Improving youth's mental health by providing learning and socialising opportunities
Bradford District Council
3 months (2019)
Areas of responsibility
Desk research & interviews, System analysis, Design strategy, Workshop facilitation, Prototyping, Service video & storytelling
The Shipley and Canal Road Corridor in Bradford has been identified as a priority green infrastructure opportunity to be developed alongside the expansion of a road that runs through the area. There is a sequence of large empty fields and a small river that runs mostly inside a man-made channel. My team was asked to leverage the potential that the corridor can have for public health, through the provision of new forms of citizen engagement.
The Bradford way is a new community centre with makerspace for youth to gather and exchange ideas. It creates a self-empowered learning environment in which people can gain confidence, creative capacity, relationships and knowledge. We proposed collaborative business models to help communities to organise and take ownership of the development and maintenance of their public spaces.
Since this is a public service that should benefit everyone in the district, we spent much more time on communicating with stakeholders in Bradford than doing desk research. We conducted user research effectively with locals, government officers and experts. We invited citizens to engage in discovery sessions on the street, organized co-creation workshops at the district council and held meetings with potential partners such as local businesses, charities and schools. We overcame challenges like managing the duration of activities, the way people communicate and the expectations of the participants to the workshop outcome. Reaching out to all these stakeholders helped us fully understand the pain points and the corresponding design opportunities which accelerated all the decision-making processes in the project.
We discovered that 20% of Bradford children have some level of mental health difficulty and it is expected to increase by 38% by 2025.
After getting in touch with different stakeholders in Bradford, we summed up a few key insights.
1. Communication channels are inadequate for public feedback
2. The sense of familiarity in public space is valued
3. Bradfordian is proud of its manufacturing history
4. Many youths leave school with few qualifications
5. 12+ facilities are limited for the high youth population
How might we regenerate unused space next to the canal to create new learning and socialising opportunities for Bradford’s youth?
The Bradford Way
It is a reimagined community centre that re-purposes this disused building along the Canal Road Corridor, it will be community-run rather than government-led, and designed through co-creation.
Our proposed offering is the creation of Bradford’s first makerspace in the city centre, providing new learning and mentorship opportunities for youth. A makerspace is a community centre with tools, combining equipment with education. It creates a self-empowered learning environment in which members gain self-belief, relationships, and knowledge.
The experience is also about creating personal and community ownership. Through making, the ability to create and lead deepens mental resilience and belief in oneself. Through space, you might see someone sitting on the bench you made. The projects will focus on building the space itself, creating an inherent sense of ownership and familiarity. Makerspaces are all about a community working together, meeting new people and having a voice that strengthens the social fabric and creates shared responsibility.

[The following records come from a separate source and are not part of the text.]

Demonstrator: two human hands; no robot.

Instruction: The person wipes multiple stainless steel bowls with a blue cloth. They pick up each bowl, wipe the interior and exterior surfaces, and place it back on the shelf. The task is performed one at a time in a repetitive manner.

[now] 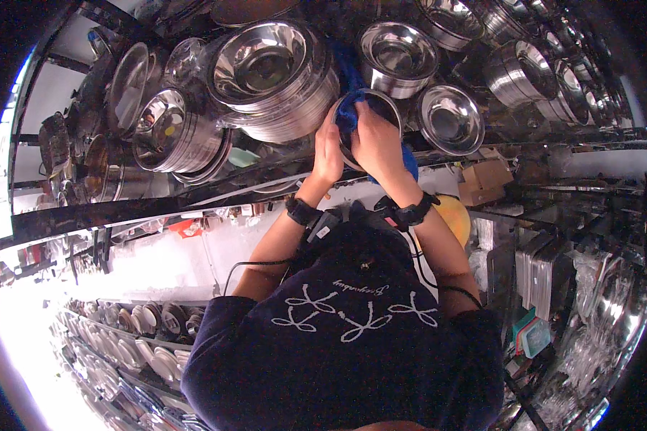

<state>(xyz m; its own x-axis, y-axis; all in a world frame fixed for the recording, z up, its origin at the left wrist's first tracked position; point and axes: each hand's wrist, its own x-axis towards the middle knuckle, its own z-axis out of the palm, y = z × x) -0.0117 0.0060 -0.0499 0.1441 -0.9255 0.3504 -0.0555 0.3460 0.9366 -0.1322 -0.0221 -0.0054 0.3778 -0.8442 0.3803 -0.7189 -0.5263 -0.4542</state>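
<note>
Just in front of my chest, at the shelf's front edge, is a round metal bowl (347, 148). My left hand (329, 153) holds its left side, with the fingers straight along the wall. Inside the bowl, my right hand (377, 140) grips a blue cloth (348, 114) against the inner surface. More blue material shows behind the bowl and below my right wrist; whether it is all one cloth I cannot tell. Much of the bowl is hidden by my hands. A tall stack of steel bowls (286, 116) stands close to my left hand.
A smaller bowl stack (172, 134) leans at the left. Beyond my right hand are another bowl stack (399, 59) and a shallow steel bowl (452, 119). The dark shelf edge (237, 183) runs below them. Cardboard boxes (485, 180) and a yellow round object (454, 218) lie lower right.
</note>
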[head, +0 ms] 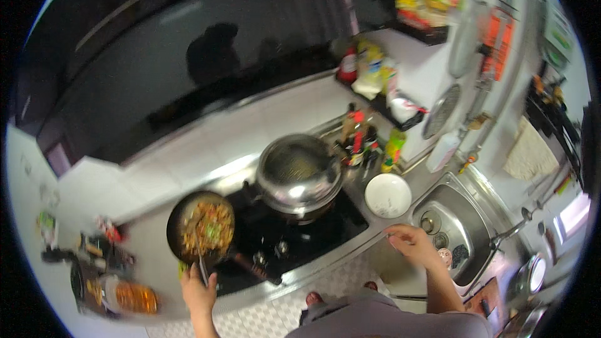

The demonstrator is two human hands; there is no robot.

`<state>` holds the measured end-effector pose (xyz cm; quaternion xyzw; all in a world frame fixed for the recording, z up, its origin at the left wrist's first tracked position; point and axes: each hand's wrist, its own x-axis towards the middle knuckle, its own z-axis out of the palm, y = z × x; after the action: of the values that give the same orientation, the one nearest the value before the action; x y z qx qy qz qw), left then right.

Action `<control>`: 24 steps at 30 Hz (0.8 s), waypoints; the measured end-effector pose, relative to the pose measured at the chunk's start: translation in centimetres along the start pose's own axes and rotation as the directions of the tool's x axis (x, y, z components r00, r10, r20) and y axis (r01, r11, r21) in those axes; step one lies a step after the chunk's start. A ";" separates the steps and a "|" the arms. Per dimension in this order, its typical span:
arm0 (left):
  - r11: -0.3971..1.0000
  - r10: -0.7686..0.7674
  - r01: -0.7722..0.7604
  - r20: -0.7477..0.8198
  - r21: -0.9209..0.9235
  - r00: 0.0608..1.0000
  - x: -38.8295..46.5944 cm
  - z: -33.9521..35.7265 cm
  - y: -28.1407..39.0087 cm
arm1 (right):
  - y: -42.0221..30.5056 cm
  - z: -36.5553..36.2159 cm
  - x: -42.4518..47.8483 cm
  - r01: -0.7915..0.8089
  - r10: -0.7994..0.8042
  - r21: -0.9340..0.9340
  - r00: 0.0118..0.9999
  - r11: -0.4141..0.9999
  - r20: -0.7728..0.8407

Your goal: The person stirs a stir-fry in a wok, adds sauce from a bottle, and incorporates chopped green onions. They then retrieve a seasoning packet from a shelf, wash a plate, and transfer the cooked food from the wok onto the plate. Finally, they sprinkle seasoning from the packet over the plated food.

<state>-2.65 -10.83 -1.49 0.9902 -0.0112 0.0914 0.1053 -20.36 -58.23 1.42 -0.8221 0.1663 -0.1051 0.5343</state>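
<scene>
My left hand point(199, 291) grips the handle of a metal turner point(203, 267) whose lower part lies in the food. A dark wok point(176, 239) holds chopped, browned food point(209, 220) with a pale green patch on top. The wok sits at the left of the black glass cooktop point(338, 223), its wooden handle point(249, 265) pointing towards my front right. My right hand point(413, 244) hovers by the counter edge, just below a white bowl point(388, 195) and apart from it. Its fingers are loosely curled, thumb apart, with nothing visible in them.
A lidded steel pot point(300, 173) stands on the cooktop's right. Seasoning bottles point(357, 141) crowd the back corner. Right of the bowl lies a steel sink point(462, 225) with several items inside. A jug of amber oil point(136, 296) is at far left. The dark range hood point(155, 47) overhangs the counter.
</scene>
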 end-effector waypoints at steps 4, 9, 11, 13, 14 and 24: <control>0.986 0.064 -0.030 0.207 -0.165 0.976 0.3 3.4 -1.4 | -1.7 8.5 0.8 0.085 -0.093 0.039 0.951 0.996 0.296; 0.997 -0.014 0.031 0.231 -0.071 0.973 0.8 4.7 -1.6 | -3.4 13.8 2.0 0.136 -0.142 0.046 0.891 0.990 0.431; 0.998 -0.062 0.064 0.218 -0.004 0.974 0.9 4.4 -2.0 | -2.7 15.1 2.9 0.110 -0.136 0.084 0.885 0.990 0.444; 0.996 -0.077 0.079 0.061 -0.041 0.995 0.8 2.9 -3.1 | -2.9 16.1 4.2 0.123 -0.155 0.099 0.871 0.987 0.466; 0.983 -0.098 0.101 0.029 -0.150 0.995 0.9 2.3 -3.8 | -3.4 16.9 4.8 0.136 -0.169 0.104 0.864 0.985 0.474; -0.102 -0.363 0.528 0.526 -0.843 0.769 3.0 -1.9 -2.8 | 5.4 32.7 11.8 0.738 -0.491 -0.352 0.657 0.576 0.572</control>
<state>0.05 -7.71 0.33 0.6002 0.2559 -0.0433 0.7566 1.13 -37.24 -16.87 -0.9460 -0.2319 -0.0588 0.2190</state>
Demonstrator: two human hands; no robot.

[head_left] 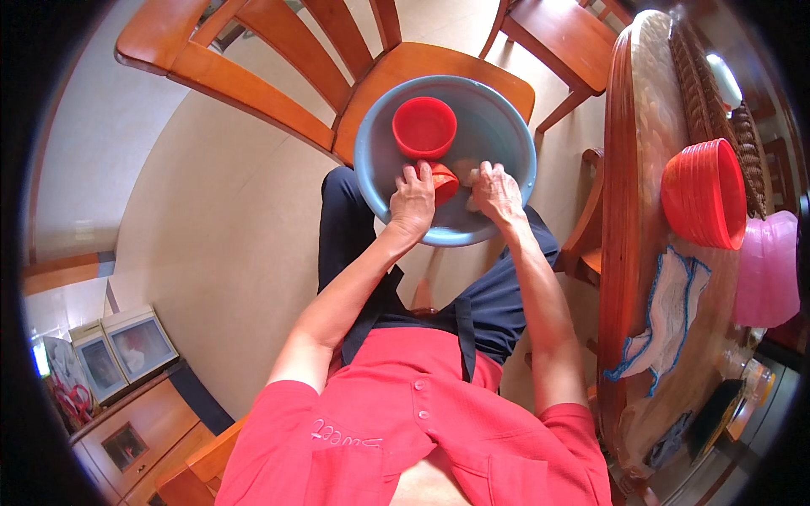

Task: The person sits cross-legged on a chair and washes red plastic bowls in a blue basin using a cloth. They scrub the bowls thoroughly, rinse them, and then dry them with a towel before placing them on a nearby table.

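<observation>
A large blue-grey plastic basin rests on a wooden chair in front of me, with what looks like water in it. My left hand grips a small orange-red bowl, which lies tilted inside the basin. Just beyond it a red plastic bowl stands with its opening up. At the right of the basin my right hand is closed on a pale, wet cloth-like thing, partly hidden by the fingers and blurred by the water.
The chair seat extends behind the basin. On the wooden table to the right are stacked red bowls, stacked pink containers and a white cloth with blue edging. A wooden cabinet stands at the lower left.
</observation>
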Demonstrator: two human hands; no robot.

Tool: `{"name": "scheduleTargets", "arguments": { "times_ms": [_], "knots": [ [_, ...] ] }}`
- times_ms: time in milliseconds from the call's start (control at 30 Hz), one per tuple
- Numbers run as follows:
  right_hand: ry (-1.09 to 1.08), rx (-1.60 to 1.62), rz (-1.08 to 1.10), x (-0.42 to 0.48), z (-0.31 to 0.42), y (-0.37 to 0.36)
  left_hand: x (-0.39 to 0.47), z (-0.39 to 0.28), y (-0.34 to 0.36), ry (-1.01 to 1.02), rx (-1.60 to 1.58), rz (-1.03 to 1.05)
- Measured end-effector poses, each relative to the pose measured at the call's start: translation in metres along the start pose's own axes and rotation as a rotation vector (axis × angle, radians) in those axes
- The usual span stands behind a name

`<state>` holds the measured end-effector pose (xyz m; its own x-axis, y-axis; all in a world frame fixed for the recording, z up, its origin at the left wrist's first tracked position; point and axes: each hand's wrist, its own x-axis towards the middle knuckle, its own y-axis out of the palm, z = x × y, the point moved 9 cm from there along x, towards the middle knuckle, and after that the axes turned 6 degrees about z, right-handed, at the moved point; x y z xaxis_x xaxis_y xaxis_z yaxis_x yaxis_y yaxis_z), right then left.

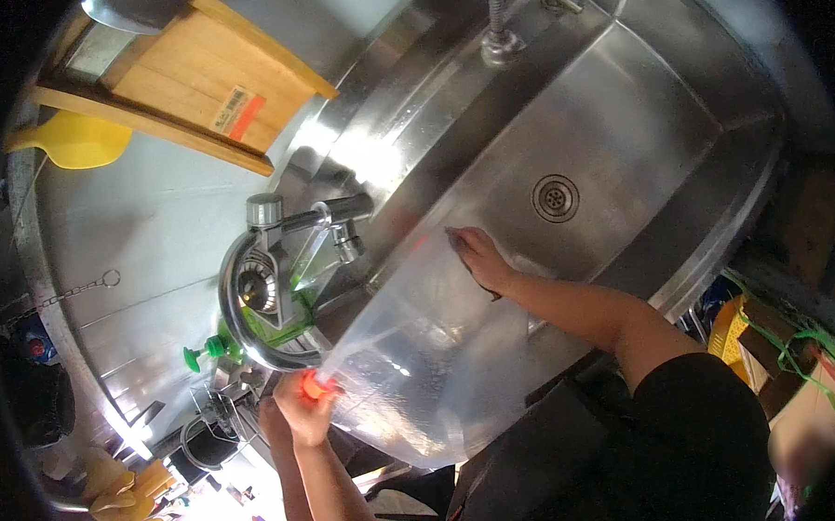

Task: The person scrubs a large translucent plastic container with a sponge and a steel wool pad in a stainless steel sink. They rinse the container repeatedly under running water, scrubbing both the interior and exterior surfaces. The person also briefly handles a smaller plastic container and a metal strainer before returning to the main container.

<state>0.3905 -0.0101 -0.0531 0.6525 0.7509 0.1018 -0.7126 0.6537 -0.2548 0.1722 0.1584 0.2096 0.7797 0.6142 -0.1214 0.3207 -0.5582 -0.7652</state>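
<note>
A large clear plastic container (422, 372) leans across the near left part of a stainless steel sink (635, 132). My left hand (305, 408) is closed around its orange-red handle or latch (318, 385), at the container's lower left. Farther up, a second small orange-red patch shows through the plastic. Fingers bent, my right hand (484, 257) rests against the container's upper part. Along that hand's edge runs a dark strip; I cannot tell whether it is a thin pad or a shadow. A second forearm shape shows beside my left wrist, possibly a reflection.
A curved chrome faucet (234, 296) stands left of the container, with a green pump bottle (270, 323) behind it. The drain (555, 198) lies beyond my right hand. A wooden rack (172, 82) and a yellow scoop (91, 138) are on the wall. Yellow rubber gloves (124, 500) hang lower left.
</note>
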Motion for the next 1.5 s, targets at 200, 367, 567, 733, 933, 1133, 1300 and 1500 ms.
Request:
{"name": "scheduleTargets", "arguments": {
  "times_ms": [200, 367, 567, 733, 933, 1133, 1300, 1500],
  "knots": [
    [0.116, 0.401, 0.074, -0.023, 0.128, -0.012, 0.000, -0.013, 0.011, -0.013, -0.211, 0.165],
    [0.420, 0.349, 0.012, -0.016, 0.054, 0.010, 0.013, 0.041, 0.012, -0.478, -0.596, 0.573],
    [0.418, 0.261, -0.048, -0.012, -0.024, 0.021, 0.075, 0.045, 0.069, -0.373, -0.525, 0.710],
    [0.419, 0.196, -0.050, -0.017, -0.010, 0.012, 0.120, 0.055, 0.060, -0.007, -0.209, 0.465],
    [0.390, 0.409, 0.000, -0.019, 0.068, -0.003, 0.096, 0.085, 0.062, -0.204, -0.295, 0.661],
    [0.056, 0.425, 0.055, -0.015, 0.127, -0.035, 0.002, 0.053, -0.025, -0.317, -0.146, 0.237],
    [0.003, 0.452, 0.133, -0.026, 0.175, -0.032, -0.021, -0.009, -0.007, 0.174, 0.329, -0.093],
    [-0.656, 0.330, 0.325, -0.018, 0.213, -0.018, -0.027, 0.005, -0.013, 0.239, 0.389, -0.389]
  ]
}}
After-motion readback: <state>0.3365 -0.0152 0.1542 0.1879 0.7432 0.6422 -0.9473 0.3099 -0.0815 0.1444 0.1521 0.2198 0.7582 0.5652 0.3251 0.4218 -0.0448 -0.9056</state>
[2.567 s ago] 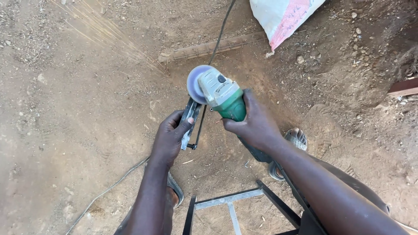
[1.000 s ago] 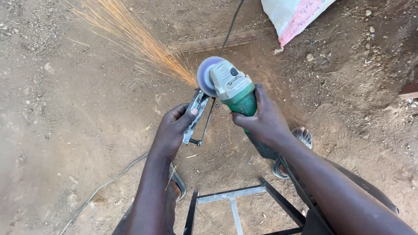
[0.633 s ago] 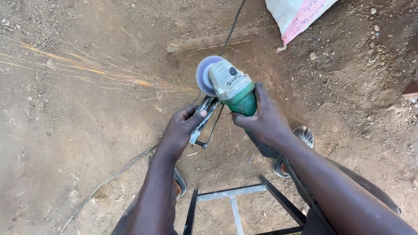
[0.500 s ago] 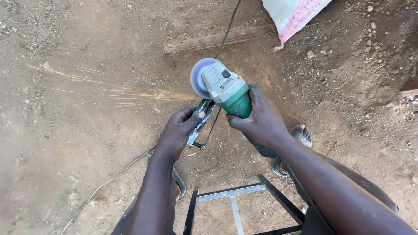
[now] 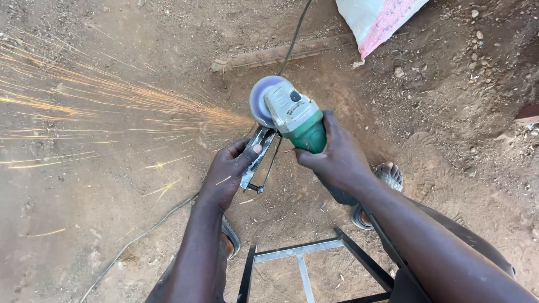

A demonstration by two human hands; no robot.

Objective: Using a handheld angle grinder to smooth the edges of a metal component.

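Observation:
My right hand [image 5: 337, 160] grips the green body of an angle grinder [image 5: 292, 115]. Its grey disc [image 5: 260, 101] touches the top end of a small metal piece [image 5: 259, 159], a flat bar with a thin rod loop beside it. My left hand [image 5: 227, 171] holds that metal piece from the left, thumb on its face. A wide fan of orange sparks [image 5: 123, 106] streams leftward from the disc across the dirt. The grinder's black cable [image 5: 295, 33] runs away to the top of the view.
A black metal frame [image 5: 314, 255] stands on the dirt just in front of me. My sandalled feet [image 5: 387, 177] rest either side. A ribbed steel bar [image 5: 281, 54] lies beyond the grinder, a white and pink sack [image 5: 373, 19] at top right, a thin wire [image 5: 140, 238] at lower left.
The spark stream has grown and now fans out flat to the left, after pointing up-left earlier. Both hands keep the same grips, with the disc still on the piece's top end.

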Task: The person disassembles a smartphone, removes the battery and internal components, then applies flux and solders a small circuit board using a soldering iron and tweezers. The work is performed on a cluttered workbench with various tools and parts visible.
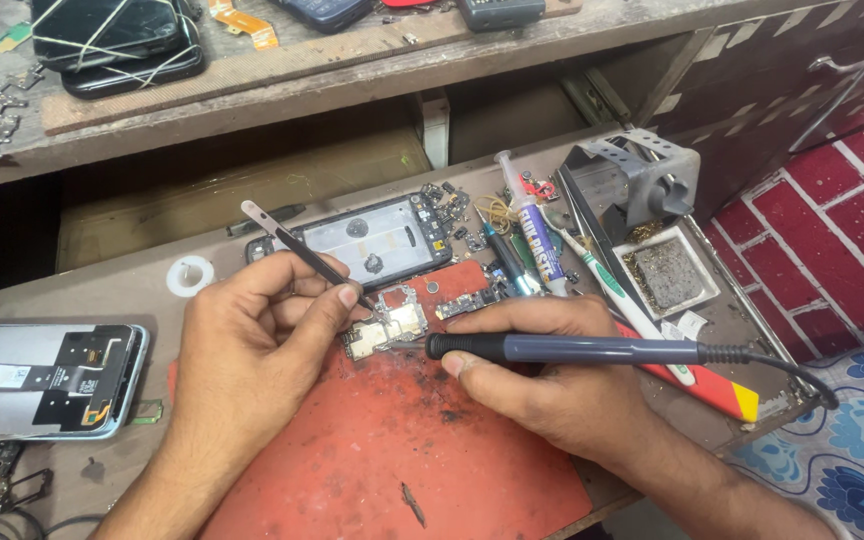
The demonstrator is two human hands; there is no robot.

The Bradford Way also creates new communication channels to share youth needs and opinions with the Bradford District Council, potentially through their future leaders program, which enables the council to hear from a hard-to-reach group. The opinions of the public could reflect the quality and required modifications of the service and the possibilities to expand it in the future.
In our prototyping workshop, participants agree that a Makerspace for teens is a great start to make use of the large empty space around the canal to benefit the public. In the long term, they see the potential for this to grow into other community hubs, building on the success of co-creating the Makerspace to meet other community needs. They built the other desirable hubs on a 3D model of the corridor that we built. Using lego and play dough, they designed playgrounds, classrooms for entrepreneurs, urban farms, and food pop-ups.
The role of facilitator during a workshop
A facilitator should be active in leading the discussions by avoiding the domination of speech and making participants aware of the amount of time left in the session. We have invited 6 guests to one of the workshops and all of them were very eager to express their views. We aimed to end the workshop in 2 hours but we overran for another 45 minutes in order to complete all the designed sessions.
How to inspire participants during a workshop
Sometimes it is difficult for participants to think out of the box and communicate their ideas efficiently. We provided tools like playdough and legos for them to get inspired by different colours and shapes and visualize their ideas in a tangible way. Participants enjoyed the creative process very much as they treated it as a fun brainstorming game and they were able to present their ideas effectively.